The murder trial gets under way Monday for Anthony Sowell, 51, a convicted sex offender and ex-Marine charged with killing the women and hiding their remains in his home and backyard. The trial, expected to last several weeks, will force Cleveland residents to revisit a dark chapter in the city’s history that most would rather forget. Prosecutors say Sowell, who has pleaded not guilty, lured women from the neighborhood into his home with the promise of alcohol or drugs, then killed them.
In a surprise secret meeting Friday, prospective jurors were introduced to Sowell behind closed doors while reporters covering the case waited on another floor for trial credentials. Cuyahoga County Common Pleas Judge Dick Ambrose had previously said jury selection would begin Monday in his courtroom.
The discovery of the bodies ignited an uproar that has yet to subside, with most of the anger directed at the city’s police department. Some of the victims’ families allege the police never bothered to look for their loved ones because they were addicted to drugs and lived in a dangerous part of town, near Sowell’s home. All of the victims were black. Most were strangled with household objects and had traces of drugs in their systems.

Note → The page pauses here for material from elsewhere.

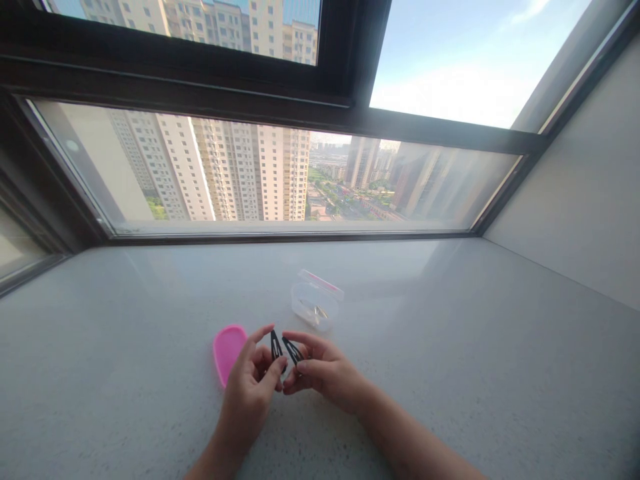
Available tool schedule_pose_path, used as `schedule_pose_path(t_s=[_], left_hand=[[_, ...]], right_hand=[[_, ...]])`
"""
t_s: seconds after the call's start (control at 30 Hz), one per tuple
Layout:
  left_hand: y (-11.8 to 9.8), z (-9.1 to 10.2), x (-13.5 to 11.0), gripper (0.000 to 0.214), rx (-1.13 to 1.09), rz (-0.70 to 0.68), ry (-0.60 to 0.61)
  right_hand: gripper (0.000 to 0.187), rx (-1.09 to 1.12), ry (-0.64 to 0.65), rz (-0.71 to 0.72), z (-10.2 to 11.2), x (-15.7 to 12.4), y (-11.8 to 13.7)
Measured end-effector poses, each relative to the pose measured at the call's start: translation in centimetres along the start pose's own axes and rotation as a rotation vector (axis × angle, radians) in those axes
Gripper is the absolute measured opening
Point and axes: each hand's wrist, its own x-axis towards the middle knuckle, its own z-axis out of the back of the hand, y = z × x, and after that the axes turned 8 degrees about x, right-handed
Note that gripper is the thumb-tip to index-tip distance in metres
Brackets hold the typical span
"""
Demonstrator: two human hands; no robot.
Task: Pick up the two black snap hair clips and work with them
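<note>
My left hand (249,393) pinches a black snap hair clip (275,347) between thumb and fingers, tip pointing up. My right hand (323,369) pinches a second black hair clip (293,350) beside it. The two clips almost touch, held just above the grey sill. A pink oval lid (227,350) lies flat, partly behind my left hand. Beyond the hands sits a small clear plastic box (314,305) with a pink-edged lid (323,283) tipped open and something small and metallic inside.
The grey speckled window sill (450,347) stretches wide on both sides. A dark-framed window (280,233) runs along its far edge, with tall buildings outside. A pale wall (575,200) closes the right side.
</note>
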Motion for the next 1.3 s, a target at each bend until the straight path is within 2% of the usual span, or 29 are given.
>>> schedule_pose_path(t_s=[0.13,0.3,0.47,0.6,0.7,0.93,1.17,1.3], left_hand=[[0.31,0.17,0.05,0.059,0.014,0.001,-0.003],[0.46,-0.19,-0.30,0.057,0.024,-0.022,-0.011],[0.27,-0.50,-0.56,0.055,0.004,-0.036,-0.034],[0.06,-0.47,-0.61,0.056,-0.008,-0.019,0.050],[0.06,-0.62,-0.66,0.053,-0.028,-0.042,0.032],[-0.41,-0.20,-0.18,0.051,0.022,-0.029,-0.106],[-0.07,-0.04,-0.05,0.049,0.000,-0.003,-0.023],[0.05,-0.05,-0.12,0.047,-0.002,0.006,-0.015]], right_hand=[[0.049,0.002,0.010,0.007,0.12,0.08,-0.19],[0.058,-0.108,-0.015,0.043,0.42,0.13,-0.62],[0.056,-0.317,0.143,-0.010,0.17,-0.05,-0.62],[0.059,-0.278,0.181,-0.030,0.34,-0.03,-0.51],[0.061,-0.244,0.197,-0.034,0.56,0.04,-0.62],[0.057,-0.232,0.064,0.051,0.24,-0.10,-0.57],[0.061,-0.254,-0.039,0.149,0.37,0.04,-0.44],[0.058,-0.271,-0.063,0.140,0.51,0.15,-0.44]])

Residents of Mount Pleasant, Sowell’s neighborhood, had complained about a rotting smell for months, but they say their complaints went unheeded.
The women disappeared one by one, starting in October 2007. The last one vanished in September 2009.
They were disposed of in garbage bags and plastic sheets, then dumped in various parts of the house and yard. Five were buried in the backyard; four ended up on the third floor. One woman’s body, found in the basement under a mound of dirt, was nude and gagged at the mouth.
All that remained of Leshanda Long, 25, was her skull, found in a bucket in the basement.
Michelle Mason, 44, was strangled with a cloth and buried in the backyard. Her mother, Adlean Atterberry, chose to re-bury her in a cemetery within walking distance of her home because she could not bear to be far from her daughter. She visits the grave almost daily.
It was a relief when Mason’s body was identified because it put an end to the lurking fear that she was locked in a basement somewhere, suffering. Atterberry is convinced that her daughter was killed quickly — that she could not have remained in that house for long.
“He killed her right there,” she says. “He couldn’t have kept her in that house because she’d have been screaming like somebody — she had the loudest voice you ever heard. She would’ve been screaming. Somebody would’ve heard her.”
The public outcry picked up steam when it emerged that Sowell had been arrested in 2008 when a woman accused him of attacking her, only to be released shortly afterward because police didn’t believe the woman was credible. Several families are suing the city in a slew of lawsuits alleging wrongful death, negligence and racial discrimination.